Tuesday, January 01, 2008
kelap-kelip, kelap-kelip dahh 2008.. sekejapnye.... hahaha... well should i juz look forward, or look back at my life in 20007... hmm.. i think i should look back... like Sir winston churchill said " looking at the past will make you go further in the future"
hmmm... 2007... such an eventful year.... got to meet & know different type of people... didnt know that some type existed( haha... juzt imagine how lousy my life is). well, what can i say... Im like the only child.... only got to know 2 influential pple in my life for 10 yrs... my parents.... haiz 2008.. gonna meet more people..

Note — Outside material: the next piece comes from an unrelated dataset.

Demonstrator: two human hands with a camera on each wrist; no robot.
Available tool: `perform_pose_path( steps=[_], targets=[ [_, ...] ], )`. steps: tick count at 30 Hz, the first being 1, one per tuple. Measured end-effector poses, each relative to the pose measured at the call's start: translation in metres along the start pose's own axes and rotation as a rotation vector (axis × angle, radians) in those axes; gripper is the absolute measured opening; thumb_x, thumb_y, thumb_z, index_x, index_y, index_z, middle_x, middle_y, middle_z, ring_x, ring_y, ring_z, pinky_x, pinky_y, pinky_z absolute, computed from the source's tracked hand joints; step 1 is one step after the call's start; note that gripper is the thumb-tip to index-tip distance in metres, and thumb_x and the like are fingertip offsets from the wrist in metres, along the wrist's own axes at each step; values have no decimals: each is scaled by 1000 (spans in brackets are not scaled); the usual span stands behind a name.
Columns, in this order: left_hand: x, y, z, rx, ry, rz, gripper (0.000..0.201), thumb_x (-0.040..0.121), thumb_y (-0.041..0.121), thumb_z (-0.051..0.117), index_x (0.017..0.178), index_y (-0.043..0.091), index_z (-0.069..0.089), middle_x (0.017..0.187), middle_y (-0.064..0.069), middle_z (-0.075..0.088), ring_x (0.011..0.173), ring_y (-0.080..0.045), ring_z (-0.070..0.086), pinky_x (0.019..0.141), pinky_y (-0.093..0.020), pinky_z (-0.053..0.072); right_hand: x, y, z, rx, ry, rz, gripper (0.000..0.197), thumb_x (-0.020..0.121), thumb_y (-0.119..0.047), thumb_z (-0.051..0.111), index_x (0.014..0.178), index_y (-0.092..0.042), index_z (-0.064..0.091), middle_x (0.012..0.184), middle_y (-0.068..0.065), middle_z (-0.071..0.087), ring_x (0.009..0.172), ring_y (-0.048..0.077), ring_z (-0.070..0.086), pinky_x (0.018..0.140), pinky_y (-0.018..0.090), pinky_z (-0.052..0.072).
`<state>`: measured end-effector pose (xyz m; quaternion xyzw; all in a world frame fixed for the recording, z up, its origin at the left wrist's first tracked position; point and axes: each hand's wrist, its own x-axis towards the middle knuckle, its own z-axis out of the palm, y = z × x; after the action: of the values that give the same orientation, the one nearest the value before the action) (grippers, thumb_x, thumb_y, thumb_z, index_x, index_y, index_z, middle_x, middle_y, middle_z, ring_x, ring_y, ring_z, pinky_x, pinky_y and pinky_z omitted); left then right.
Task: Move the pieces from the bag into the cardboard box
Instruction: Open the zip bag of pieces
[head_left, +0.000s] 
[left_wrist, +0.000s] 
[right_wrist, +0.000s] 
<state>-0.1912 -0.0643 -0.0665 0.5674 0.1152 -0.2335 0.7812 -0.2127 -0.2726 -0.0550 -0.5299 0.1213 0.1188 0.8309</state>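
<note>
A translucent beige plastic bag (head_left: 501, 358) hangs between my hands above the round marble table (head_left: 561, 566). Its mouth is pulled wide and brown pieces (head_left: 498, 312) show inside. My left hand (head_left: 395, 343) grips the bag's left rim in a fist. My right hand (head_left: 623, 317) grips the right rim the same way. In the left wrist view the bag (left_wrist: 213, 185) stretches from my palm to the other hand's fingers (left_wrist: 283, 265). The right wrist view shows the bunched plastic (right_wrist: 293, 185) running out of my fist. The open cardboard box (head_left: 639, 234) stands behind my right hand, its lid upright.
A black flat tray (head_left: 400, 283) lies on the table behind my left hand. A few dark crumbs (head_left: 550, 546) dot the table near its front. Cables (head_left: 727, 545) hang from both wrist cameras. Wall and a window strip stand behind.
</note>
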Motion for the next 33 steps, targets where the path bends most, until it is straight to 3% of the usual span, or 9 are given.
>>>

the highs and lows of my life in 2007: (well as I'm a pessimist... I'll start with the low points)... there are 2.... 1stly... Floorball "A" divs... I tried my best, i really did.... even though other said otherwise.... and in my opinion, 97% of the team did their best... its just that there is something missing in the team... and everyone didnt know what it is.. haiz... I apologise to the team if i did anything wrong during the matches.... my goals were simple... to wint the A div for the team... welll it did not materialise... so i FAILED my mission... well.. i juz hope that the next batch can bring back the gorly to MI...and i think they will... in the mean time... Im finding a floorball club... anyone?? haha
Another low point... well... its my 1st break up ( yes just imagine my life... at this age that i start to experience all these)... and the worse is that it only lasted for 2 days... 40 hrs to be exact.. pple said that their 1st relationship is the one that they cherrished the most... where they would have endless hours of fun and joy... welll... mine was like love me today, leave me tmr... and i think its all my fault.. im sorry if i didnt treat you well.. its just that... i donno wat to do... it was soo unexpected... unexpected that you have feelings for me... unexpected that i began to develop feelings for u... as you said it was too fast.. and yes i agree with u.. i think that this was like a wake up call to me by GOD.. really... like GOD was showing me what a relationship really meant( even though only for a short while)... its not only ABOUT ME... about me giving... but its actually both side... both side must be willing and able to develop the relationship... if only 1.. then there is no use.. really... well as such....i just take this episode with a pinch of salt... an hope that the next one would be better... that i can treat her better.. ( thks GOD for revealing what a relationship really meant) like the great ROSMAN(not my dad.. haha) said " there is someone out there" ( how original... look like a rip off frm X files.. hahaha)
the high points now( cannot be too emo)... my greatest achievement... haha... lozing my bulk... haha.. 22kg of it to be exact ( let me get my maths rite 87-65= 22 rite??). yeah... this is thanks to my regimatic running and also my diet of less carb and more protein... so to all those over*ahem pple... there is still hope... juzz look at me!... ahha (now im being too cocky).. haha
another high point would be the recent 3/2 chalet ( as the great ROSMAN would put it).. ahha..
to know that there are people who would care for you and that you care for them... well thats nice (especially during the 1st nite... abosolute MILK!!)